PriorParameter#

class gammapy.modeling.PriorParameter(name, value, unit='', scale=1, min=nan, max=nan, error=0, scale_method='scale10', scale_transform='lin')[source]#

Bases: Parameter

Attributes Summary

conf_max

Confidence maximum value as a float.

conf_min

Confidence minimum value as a float.

error

factor

Factor as a float.

factor_max

Factor maximum as a float (used by the optimizer).

factor_min

Factor minimum as a float (used by the optimizer).

frozen

Frozen (used in fitting) (bool).

max

Maximum as a float.

min

Minimum as a float.

name

Name as a string.

prior

Prior applied to the parameter as a Prior.

quantity

Value times unit as a Quantity.

scale

Scale as a float.

scale_method

Method used to set factor and scale.

scale_transform

scale interp : {"lin", "sqrt", "log"}

scan_max

Stat scan maximum.

scan_min

Stat scan minimum.

scan_n_sigma

Stat scan n sigma.

scan_values

Stat scan values as a ndarray.

type

unit

Unit as a Unit object.

value

Value = factor x scale (float).

Methods Summary

autoscale()

Apply `interpolation_scale' and `scale_method' to the parameter.

check_limits()

Emit a warning or error if value is outside the minimum/maximum range.

copy()

Deep copy.

inverse_transform(factor)

Inverse tranform from factor (used by the optimizer) to value.

prior_stat_sum()

reset_autoscale()

Reset scaling such as factor=value, scale=1.

set_lim([min, max])

Set the min and/or max value for the parameter.

to_dict()

Convert to dictionary.

transform(value[, update_scale])

Tranform from value to factor (used by the optimizer).

update_from_dict(data)

Update parameters from a dictionary.

update_scale(value)

Update the parameter scale.

Attributes Documentation

conf_max#

Confidence maximum value as a float. Return parameter maximum if defined, otherwise a default is estimated from value and error.

conf_min#

Confidence minimum value as a float. Return parameter minimum if defined, otherwise a default is estimated from value and error.

error#
factor#

Factor as a float.

factor_max#

Factor maximum as a float (used by the optimizer).

By default when no transform is applied, factor_max = max / scale, otherwise factor_max = transform(max).

factor_min#

Factor minimum as a float (used by the optimizer).

By default when no transform is applied, factor_min = min / scale, otherwise factor_min = transform(min).

frozen#

Frozen (used in fitting) (bool).

max#

Maximum as a float.

min#

Minimum as a float.

name#

Name as a string.

prior#

Prior applied to the parameter as a Prior.

quantity#

Value times unit as a Quantity.

scale#

Scale as a float.

scale_method#

Method used to set factor and scale.

scale_transform#

scale interp : {“lin”, “sqrt”, “log”}

scan_max#

Stat scan maximum.

scan_min#

Stat scan minimum.

scan_n_sigma#

Stat scan n sigma.

scan_values#

Stat scan values as a ndarray.

type#
unit#

Unit as a Unit object.

value#

Value = factor x scale (float).

Methods Documentation

autoscale()#

Apply `interpolation_scale’ and `scale_method’ to the parameter.

check_limits()#

Emit a warning or error if value is outside the minimum/maximum range.

copy()#

Deep copy.

inverse_transform(factor)#

Inverse tranform from factor (used by the optimizer) to value.

Parameters:
valuefloat

Parameter factor

prior_stat_sum()#
reset_autoscale()#

Reset scaling such as factor=value, scale=1.

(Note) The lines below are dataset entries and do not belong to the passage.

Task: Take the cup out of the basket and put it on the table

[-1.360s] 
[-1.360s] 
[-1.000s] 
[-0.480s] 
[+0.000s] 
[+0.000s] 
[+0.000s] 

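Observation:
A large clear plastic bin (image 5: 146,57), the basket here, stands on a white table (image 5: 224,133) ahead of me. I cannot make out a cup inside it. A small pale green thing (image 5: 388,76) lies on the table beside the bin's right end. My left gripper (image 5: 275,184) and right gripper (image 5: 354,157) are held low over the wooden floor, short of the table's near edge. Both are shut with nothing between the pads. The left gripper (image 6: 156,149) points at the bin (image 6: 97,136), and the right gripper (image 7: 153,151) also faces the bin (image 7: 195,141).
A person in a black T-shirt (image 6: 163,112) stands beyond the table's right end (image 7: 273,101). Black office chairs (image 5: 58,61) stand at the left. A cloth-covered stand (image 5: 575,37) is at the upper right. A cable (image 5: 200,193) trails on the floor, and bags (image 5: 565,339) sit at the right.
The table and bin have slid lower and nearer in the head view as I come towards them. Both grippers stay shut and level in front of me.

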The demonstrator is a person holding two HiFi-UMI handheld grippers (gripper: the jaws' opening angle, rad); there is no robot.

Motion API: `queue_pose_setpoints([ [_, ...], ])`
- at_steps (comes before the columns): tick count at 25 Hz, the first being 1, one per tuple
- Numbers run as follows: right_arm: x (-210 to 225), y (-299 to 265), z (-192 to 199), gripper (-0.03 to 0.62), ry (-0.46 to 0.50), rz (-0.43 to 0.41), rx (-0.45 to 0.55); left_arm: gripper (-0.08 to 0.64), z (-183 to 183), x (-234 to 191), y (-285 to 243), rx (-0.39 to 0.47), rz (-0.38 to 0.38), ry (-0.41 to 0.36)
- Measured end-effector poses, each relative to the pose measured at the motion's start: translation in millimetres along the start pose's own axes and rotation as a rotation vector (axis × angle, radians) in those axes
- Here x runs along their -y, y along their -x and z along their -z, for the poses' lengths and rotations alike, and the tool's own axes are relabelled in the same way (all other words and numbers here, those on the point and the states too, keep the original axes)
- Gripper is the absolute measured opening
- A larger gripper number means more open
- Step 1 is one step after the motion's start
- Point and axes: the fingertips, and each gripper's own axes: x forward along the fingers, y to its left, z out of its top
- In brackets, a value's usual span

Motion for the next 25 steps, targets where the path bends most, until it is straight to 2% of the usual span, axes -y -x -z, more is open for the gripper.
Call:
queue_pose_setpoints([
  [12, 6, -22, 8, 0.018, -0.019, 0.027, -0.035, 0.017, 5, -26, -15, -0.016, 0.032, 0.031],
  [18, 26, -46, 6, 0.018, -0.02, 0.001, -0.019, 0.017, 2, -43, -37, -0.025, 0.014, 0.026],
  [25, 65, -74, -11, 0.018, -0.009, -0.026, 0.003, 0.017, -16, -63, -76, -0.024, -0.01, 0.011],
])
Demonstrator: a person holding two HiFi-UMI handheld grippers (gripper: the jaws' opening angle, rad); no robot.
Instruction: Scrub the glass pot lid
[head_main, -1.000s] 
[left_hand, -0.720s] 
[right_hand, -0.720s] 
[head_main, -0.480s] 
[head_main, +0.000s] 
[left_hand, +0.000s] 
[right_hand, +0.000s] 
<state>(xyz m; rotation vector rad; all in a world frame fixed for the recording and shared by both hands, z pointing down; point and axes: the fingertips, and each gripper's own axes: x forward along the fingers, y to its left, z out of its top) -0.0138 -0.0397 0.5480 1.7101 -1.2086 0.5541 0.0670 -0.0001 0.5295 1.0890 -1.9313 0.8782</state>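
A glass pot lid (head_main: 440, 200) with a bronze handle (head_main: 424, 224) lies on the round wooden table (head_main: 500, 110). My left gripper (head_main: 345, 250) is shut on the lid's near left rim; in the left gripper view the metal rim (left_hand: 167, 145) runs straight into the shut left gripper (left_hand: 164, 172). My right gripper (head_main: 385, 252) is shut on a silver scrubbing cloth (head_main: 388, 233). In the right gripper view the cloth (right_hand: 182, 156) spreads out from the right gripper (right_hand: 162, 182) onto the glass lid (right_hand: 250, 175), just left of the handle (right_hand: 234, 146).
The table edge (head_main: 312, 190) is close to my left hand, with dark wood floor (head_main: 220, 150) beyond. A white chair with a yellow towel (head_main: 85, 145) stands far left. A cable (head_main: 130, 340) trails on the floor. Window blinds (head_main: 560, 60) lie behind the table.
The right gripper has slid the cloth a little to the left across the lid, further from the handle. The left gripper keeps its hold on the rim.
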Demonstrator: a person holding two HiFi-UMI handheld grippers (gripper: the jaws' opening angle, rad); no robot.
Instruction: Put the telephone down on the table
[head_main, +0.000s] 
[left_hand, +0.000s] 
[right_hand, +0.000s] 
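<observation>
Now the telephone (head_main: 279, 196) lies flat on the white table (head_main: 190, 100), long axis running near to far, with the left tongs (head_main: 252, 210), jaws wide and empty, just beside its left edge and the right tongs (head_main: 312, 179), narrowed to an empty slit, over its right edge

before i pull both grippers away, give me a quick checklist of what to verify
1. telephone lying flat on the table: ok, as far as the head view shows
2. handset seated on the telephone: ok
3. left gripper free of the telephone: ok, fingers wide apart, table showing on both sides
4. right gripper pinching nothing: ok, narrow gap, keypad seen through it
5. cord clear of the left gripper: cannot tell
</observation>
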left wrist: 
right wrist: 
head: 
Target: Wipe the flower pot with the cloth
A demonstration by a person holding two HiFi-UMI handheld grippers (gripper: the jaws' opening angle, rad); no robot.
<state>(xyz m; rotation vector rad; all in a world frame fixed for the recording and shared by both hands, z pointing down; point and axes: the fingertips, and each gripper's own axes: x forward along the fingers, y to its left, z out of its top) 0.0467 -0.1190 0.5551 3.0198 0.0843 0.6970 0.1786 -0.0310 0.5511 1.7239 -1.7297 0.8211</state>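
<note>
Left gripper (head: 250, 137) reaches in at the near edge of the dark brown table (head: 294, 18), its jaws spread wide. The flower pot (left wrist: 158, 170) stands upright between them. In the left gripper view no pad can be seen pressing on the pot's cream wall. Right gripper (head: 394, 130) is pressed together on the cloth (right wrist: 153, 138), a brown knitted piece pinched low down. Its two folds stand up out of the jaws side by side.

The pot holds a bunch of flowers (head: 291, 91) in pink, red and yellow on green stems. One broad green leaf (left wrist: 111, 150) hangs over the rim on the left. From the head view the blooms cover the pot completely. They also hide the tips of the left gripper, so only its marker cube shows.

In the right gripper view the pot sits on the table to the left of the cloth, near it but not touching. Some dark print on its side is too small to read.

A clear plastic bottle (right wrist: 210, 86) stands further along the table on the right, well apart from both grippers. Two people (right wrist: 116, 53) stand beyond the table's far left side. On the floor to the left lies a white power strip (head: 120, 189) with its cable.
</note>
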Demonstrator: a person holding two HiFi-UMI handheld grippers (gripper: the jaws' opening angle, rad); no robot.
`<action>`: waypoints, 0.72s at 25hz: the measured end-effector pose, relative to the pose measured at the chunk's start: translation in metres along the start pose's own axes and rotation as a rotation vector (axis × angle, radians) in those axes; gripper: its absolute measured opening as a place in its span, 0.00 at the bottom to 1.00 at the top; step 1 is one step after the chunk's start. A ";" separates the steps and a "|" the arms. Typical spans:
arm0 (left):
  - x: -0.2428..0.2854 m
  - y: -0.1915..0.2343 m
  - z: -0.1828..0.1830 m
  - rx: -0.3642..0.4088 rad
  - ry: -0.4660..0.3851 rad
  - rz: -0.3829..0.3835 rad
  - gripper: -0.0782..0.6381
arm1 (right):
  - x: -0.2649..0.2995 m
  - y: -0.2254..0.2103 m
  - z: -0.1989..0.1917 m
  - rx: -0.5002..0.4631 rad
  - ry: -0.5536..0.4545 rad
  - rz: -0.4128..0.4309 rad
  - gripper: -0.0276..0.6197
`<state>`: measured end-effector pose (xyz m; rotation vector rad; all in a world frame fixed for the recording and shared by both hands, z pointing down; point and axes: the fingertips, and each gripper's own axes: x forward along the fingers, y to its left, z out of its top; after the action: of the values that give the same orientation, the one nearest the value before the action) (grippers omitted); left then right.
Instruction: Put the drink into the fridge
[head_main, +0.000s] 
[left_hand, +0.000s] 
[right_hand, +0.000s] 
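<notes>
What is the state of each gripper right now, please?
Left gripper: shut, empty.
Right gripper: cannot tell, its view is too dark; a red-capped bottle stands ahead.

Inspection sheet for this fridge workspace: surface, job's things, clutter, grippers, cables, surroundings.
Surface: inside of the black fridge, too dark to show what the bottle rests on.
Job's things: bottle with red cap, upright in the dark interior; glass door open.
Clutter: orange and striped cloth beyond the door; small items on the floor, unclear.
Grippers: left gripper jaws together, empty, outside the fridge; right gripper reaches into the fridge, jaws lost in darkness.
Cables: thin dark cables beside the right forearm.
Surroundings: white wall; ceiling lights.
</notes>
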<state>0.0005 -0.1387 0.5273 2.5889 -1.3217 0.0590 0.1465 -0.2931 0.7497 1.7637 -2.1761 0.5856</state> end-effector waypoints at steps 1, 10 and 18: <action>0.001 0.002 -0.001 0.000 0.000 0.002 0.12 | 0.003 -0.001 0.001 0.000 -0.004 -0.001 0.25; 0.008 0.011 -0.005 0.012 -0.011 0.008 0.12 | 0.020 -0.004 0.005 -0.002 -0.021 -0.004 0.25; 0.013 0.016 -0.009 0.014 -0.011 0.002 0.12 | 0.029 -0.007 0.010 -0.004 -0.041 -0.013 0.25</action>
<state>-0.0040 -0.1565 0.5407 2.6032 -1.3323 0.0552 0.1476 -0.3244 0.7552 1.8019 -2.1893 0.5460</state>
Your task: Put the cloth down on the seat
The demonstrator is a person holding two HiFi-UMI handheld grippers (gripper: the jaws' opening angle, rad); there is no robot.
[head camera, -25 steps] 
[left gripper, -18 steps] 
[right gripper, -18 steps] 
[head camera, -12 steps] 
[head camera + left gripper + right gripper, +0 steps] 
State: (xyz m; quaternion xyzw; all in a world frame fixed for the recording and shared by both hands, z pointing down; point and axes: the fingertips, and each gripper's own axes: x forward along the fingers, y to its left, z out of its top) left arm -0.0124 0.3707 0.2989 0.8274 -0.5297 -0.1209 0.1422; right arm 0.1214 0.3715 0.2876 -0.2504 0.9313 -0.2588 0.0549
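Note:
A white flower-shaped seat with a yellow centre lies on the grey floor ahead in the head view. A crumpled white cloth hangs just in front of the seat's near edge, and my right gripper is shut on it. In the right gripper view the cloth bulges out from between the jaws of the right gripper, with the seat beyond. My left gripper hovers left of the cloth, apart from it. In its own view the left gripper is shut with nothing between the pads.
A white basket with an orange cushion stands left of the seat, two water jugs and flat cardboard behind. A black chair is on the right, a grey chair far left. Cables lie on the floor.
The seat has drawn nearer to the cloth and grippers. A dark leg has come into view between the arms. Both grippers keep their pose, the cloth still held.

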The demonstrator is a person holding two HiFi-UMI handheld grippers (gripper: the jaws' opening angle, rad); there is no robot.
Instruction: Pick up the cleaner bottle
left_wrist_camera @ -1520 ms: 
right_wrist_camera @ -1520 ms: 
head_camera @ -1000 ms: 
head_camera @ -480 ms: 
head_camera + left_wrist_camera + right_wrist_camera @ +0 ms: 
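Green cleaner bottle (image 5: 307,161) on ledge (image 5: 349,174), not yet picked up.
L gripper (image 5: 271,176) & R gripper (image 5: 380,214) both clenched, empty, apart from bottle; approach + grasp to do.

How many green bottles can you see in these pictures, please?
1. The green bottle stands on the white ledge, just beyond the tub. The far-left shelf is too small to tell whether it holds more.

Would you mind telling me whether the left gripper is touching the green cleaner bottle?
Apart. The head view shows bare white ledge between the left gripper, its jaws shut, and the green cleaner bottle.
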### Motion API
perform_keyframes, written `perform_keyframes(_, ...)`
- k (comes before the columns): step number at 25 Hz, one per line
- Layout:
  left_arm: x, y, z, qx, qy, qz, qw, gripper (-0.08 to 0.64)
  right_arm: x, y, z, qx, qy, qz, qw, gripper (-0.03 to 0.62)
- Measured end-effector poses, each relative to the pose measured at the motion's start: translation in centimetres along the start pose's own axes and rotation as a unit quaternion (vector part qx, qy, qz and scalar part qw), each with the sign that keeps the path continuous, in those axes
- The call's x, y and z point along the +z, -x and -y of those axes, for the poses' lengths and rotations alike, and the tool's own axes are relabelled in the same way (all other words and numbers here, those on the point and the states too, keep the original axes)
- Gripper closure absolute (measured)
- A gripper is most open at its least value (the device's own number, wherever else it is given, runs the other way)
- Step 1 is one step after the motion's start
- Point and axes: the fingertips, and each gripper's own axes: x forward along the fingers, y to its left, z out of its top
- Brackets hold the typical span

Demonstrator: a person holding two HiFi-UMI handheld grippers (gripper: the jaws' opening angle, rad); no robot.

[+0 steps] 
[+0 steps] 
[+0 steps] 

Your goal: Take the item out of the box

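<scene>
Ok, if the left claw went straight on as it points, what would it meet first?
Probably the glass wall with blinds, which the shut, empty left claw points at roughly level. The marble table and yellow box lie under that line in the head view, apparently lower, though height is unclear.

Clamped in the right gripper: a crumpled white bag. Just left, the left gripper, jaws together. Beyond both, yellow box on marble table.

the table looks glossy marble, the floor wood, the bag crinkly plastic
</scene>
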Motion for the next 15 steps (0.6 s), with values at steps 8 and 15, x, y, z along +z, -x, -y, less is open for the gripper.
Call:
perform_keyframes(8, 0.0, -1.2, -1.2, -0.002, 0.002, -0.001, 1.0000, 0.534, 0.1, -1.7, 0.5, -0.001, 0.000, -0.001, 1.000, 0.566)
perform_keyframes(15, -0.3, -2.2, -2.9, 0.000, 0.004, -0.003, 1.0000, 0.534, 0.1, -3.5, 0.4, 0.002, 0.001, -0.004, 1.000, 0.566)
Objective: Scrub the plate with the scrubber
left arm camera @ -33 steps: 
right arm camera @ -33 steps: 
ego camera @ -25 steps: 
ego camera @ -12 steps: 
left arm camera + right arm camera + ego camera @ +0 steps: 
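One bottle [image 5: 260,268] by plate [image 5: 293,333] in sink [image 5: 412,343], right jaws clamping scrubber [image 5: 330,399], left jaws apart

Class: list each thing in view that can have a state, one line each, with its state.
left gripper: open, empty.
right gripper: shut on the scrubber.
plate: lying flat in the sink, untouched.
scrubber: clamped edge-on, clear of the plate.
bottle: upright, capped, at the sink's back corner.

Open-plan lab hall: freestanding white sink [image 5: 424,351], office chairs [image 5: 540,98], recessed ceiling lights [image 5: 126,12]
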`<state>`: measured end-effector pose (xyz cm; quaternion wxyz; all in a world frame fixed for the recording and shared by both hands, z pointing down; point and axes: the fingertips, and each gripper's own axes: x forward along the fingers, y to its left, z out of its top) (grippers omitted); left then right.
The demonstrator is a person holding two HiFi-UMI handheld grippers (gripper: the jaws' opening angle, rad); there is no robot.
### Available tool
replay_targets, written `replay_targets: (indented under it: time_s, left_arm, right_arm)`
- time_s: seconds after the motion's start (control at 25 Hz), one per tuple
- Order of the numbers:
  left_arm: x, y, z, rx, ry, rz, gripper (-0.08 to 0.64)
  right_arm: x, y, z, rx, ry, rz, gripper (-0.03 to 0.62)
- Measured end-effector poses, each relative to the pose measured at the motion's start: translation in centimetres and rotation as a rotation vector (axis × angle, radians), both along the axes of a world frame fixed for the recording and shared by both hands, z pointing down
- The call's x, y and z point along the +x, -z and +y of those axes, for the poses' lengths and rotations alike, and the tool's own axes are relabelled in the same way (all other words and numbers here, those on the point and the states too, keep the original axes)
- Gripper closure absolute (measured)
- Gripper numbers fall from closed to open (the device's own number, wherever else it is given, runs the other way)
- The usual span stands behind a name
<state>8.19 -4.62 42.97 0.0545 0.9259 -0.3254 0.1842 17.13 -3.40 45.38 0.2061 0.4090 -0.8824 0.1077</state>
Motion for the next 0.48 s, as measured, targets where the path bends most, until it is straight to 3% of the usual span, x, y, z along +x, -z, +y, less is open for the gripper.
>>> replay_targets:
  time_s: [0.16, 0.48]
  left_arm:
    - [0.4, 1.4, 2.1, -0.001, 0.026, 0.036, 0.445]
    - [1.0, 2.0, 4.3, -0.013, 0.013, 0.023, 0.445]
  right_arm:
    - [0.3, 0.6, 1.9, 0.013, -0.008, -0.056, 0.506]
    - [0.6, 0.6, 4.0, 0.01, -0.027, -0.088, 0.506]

set_lim(min=None, max=None)#

Set the min and/or max value for the parameter.

Parameters:
min, max: float, `~astropy.units.Quantity`, str

Minimum and Maximum value to assign to the parameter min and max. Default is None, which set min and max to np.nan.

to_dict()[source]#

Convert to dictionary.

transform(value, update_scale=False)#

Tranform from value to factor (used by the optimizer).

Parameters:
valuefloat

Parameter value

update_scalebool, optional

Update the scaling (used by the autoscale). Default is False.

update_from_dict(data)#

Update parameters from a dictionary.

update_scale(value)#

Update the parameter scale.

Set factor and scale according to scale_method attribute.

Available scale_method.

  • scale10 sets scale to power of 10, so that abs(factor) is in the range 1 to 10

  • factor1 sets factor, scale = 1, value

In both cases the sign of value is stored in factor, i.e. the scale is always positive. If scale_method is None the scaling is ignored.